Tuesday, March 19, 2019

Top fall 2010 Oriental Beauty in 2 Chaxi

The leaves smell of dark, bitter chocolate, but the brew tastes very sweet! This is the 'magic' and complexity of aged Oolong. The taste becomes more and more round, deep and mellow, while the aromas slowly evolve and shed their fresh production smells.
 In this golden Chaxi setting, the color of the brew shines bright. It reflects the perfume like scents and silky taste of this excellent Oriental Beauty. I made this Chaxi a month ago, with artificial lights for crisp and warm colors.
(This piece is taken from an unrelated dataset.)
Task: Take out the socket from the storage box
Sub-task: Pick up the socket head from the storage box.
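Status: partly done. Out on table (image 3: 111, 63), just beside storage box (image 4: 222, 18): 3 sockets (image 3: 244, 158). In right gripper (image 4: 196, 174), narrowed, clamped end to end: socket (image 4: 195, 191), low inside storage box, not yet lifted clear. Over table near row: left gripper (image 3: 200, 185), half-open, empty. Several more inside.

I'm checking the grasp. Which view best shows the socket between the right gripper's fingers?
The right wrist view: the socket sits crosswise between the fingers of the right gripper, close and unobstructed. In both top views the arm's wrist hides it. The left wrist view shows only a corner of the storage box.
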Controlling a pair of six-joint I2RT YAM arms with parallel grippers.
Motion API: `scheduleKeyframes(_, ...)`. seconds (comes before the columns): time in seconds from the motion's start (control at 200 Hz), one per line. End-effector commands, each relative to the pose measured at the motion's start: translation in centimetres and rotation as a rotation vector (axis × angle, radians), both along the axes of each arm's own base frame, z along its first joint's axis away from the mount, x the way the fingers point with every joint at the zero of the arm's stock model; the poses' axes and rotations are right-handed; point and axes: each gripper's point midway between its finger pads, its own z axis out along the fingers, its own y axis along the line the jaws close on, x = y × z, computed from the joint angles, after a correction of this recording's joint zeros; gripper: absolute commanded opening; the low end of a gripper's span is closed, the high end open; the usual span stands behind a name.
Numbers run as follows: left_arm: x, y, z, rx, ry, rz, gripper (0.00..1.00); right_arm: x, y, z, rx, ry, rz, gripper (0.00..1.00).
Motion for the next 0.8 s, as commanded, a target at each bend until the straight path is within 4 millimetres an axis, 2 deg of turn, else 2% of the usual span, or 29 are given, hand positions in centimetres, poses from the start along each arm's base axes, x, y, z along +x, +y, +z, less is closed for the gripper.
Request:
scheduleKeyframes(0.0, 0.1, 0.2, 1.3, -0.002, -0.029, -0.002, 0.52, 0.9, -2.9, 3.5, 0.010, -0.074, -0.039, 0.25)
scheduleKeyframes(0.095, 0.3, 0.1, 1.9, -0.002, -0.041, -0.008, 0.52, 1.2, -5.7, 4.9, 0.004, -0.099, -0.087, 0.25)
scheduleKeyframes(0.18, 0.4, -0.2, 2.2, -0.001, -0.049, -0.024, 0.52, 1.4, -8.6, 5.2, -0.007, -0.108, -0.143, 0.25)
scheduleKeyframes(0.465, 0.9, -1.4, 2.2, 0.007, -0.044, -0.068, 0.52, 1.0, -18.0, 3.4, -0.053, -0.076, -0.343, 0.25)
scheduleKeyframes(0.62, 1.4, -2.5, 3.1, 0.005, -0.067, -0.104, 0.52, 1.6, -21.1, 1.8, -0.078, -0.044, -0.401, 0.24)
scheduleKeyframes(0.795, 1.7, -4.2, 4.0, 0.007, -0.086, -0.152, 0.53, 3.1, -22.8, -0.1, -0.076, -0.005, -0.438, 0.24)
 Today, I brewed the same top OB of fall 2010 again. I know this, because the Chaxi features the same qinghua jar (in which I've stored my share of this tea). And that's also why I'm brewing it again in the same Yixing teapot, because it worked well in it.

This time the light is natural, indirect and the Chabu has a darker mood. It reflects better the colors of mid March as the northern hemisphere makes its transition from darkness to light. In a month or so, I'll receive direct sunshine at this spot in the afternoon and the feeling will be transformed again.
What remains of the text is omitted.